:: The data ::

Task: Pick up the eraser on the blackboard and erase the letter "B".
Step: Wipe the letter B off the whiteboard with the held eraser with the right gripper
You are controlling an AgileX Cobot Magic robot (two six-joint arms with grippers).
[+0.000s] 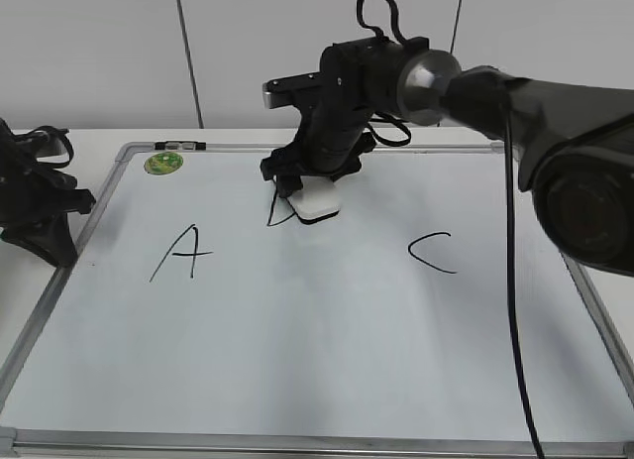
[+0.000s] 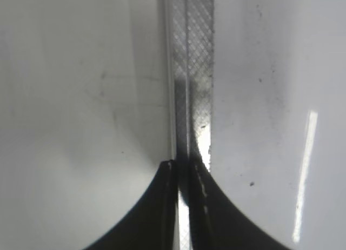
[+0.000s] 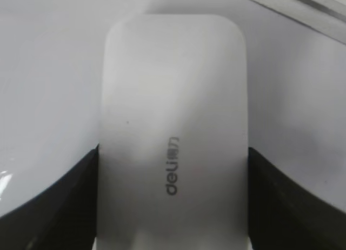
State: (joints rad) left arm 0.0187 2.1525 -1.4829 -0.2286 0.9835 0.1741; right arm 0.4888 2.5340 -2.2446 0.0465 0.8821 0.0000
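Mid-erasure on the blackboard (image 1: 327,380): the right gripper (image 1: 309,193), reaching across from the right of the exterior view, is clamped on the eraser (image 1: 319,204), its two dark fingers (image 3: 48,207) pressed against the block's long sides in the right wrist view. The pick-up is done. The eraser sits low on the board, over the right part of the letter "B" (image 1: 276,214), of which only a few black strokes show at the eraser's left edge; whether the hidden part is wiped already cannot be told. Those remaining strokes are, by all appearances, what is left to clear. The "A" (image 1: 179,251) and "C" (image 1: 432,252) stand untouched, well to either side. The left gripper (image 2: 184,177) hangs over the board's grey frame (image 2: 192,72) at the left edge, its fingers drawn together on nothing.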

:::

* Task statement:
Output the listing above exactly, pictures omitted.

* Response:
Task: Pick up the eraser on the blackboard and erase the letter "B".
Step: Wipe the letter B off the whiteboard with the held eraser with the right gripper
You are controlling an AgileX Cobot Magic robot (two six-joint arms with grippers).
[+0.000s] 
[+0.000s] 
[+0.000s] 
State: (joints rad) left arm 0.0187 2.1525 -1.4829 -0.2286 0.9835 0.1741; right arm 0.4888 2.5340 -2.2446 0.0465 0.8821 0.0000
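Mid-erasure on the blackboard (image 1: 327,380): the right gripper (image 1: 309,193), reaching across from the right of the exterior view, is clamped on the eraser (image 1: 319,204), its two dark fingers (image 3: 48,207) pressed against the block's long sides in the right wrist view. The pick-up is done. The eraser sits low on the board, over the right part of the letter "B" (image 1: 276,214), of which only a few black strokes show at the eraser's left edge; whether the hidden part is wiped already cannot be told. Those remaining strokes are, by all appearances, what is left to clear. The "A" (image 1: 179,251) and "C" (image 1: 432,252) stand untouched, well to either side. The left gripper (image 2: 184,177) hangs over the board's grey frame (image 2: 192,72) at the left edge, its fingers drawn together on nothing.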

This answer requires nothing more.